Bradley's researchers, headed up by Grace Barnes, concluded that "When children have reached the age of two, they have learned the hardest of all: to walk and talk. In so doing, they have expended a tremendous amount of energy but after that, there is no demand upon that energy until they reach school age. These are the years that should be used by means of music to perpetuate this struggling upward and prevent the wonderful forces the organism has developed from falling into decay through disuse. Musical children develop a better intelligence, for they have been taught to use their brains."

The interviewer asked Bradley what was the most important discovery from his research, and he quoted Plato's thoughts that music molds character and leads the soul toward a disposition to justice. Expanding up on that, Bradley added, "Music can best serve its purpose in education as a means to a greater end, the building of character. Used wisely it will produce unfailing self-discipline in the highest degree, reliability, genuine consideration for others and a built-in tolerance against that which is unjust. Above all, a compulsion to put into action that which one believes and feels to be right and just."

Contemporaneous to that interview, Bradley was also interviewed by E. H. Lampard for another newspaper.
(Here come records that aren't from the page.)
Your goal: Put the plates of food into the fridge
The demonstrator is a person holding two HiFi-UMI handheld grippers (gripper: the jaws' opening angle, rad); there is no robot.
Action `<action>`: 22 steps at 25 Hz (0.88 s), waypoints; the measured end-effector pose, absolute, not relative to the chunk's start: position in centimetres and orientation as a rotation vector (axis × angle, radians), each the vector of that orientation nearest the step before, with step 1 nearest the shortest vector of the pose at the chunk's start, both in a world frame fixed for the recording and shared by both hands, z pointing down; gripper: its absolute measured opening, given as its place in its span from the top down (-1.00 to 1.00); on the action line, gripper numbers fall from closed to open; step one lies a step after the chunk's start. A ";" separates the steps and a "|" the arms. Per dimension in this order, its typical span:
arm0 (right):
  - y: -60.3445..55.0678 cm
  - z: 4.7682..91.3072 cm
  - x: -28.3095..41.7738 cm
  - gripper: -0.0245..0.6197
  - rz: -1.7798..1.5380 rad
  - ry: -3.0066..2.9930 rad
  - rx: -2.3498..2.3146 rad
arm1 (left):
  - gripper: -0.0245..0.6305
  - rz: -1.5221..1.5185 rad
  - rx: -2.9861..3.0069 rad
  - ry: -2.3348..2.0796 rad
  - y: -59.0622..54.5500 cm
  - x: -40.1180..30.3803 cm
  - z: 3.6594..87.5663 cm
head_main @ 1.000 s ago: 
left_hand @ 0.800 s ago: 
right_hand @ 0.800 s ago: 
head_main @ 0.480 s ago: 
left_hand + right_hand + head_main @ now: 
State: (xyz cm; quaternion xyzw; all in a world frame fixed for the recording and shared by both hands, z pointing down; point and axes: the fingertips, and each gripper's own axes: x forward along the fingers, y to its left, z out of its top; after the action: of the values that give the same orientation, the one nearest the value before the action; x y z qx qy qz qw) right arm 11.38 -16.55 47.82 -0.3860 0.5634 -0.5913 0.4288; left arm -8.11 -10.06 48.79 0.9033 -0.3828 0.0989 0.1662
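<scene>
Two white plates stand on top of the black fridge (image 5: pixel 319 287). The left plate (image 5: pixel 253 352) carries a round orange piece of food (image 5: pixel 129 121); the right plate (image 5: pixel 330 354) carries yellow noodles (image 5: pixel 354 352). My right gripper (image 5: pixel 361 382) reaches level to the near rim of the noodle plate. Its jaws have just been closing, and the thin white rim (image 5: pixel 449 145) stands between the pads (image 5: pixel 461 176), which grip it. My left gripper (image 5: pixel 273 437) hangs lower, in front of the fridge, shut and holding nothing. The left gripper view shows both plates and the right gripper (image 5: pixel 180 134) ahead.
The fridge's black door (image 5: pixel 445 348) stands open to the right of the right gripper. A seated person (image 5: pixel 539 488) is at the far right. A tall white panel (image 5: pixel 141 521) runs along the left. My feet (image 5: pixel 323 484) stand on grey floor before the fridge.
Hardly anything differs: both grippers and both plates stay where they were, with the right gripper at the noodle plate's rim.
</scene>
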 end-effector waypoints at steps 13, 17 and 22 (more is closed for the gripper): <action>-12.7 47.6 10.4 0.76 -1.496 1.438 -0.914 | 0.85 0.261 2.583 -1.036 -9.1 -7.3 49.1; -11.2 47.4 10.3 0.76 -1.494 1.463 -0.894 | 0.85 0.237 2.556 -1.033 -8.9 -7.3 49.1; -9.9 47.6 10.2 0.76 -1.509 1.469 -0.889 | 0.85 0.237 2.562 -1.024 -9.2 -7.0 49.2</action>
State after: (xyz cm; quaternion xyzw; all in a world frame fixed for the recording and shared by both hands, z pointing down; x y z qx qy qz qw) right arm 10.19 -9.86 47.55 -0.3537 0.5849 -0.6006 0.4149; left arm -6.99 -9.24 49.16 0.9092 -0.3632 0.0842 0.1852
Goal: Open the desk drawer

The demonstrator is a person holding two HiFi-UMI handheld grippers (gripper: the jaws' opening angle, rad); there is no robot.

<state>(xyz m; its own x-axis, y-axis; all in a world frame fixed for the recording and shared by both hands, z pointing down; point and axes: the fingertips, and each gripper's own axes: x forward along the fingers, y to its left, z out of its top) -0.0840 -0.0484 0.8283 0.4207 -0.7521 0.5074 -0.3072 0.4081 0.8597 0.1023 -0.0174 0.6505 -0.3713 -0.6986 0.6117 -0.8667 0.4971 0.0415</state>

Bradley stated that he began his association with Philipp in 1930 that lasted until Philipp's death in 1958. Philipp chose Bradley to carry on his great tradition of musical learning because Bradley's Institute "had done the greatest service to piano music in our time." The Institute began its research through Dr. Norman Gibson, who indicated that a string program should be a part of the institute. Long-time concertmaster for the New York Philharmonic John Corigliano, Sr., and Deryck Aird directed this program, and Grace Barnes directed the preschool and piano education field.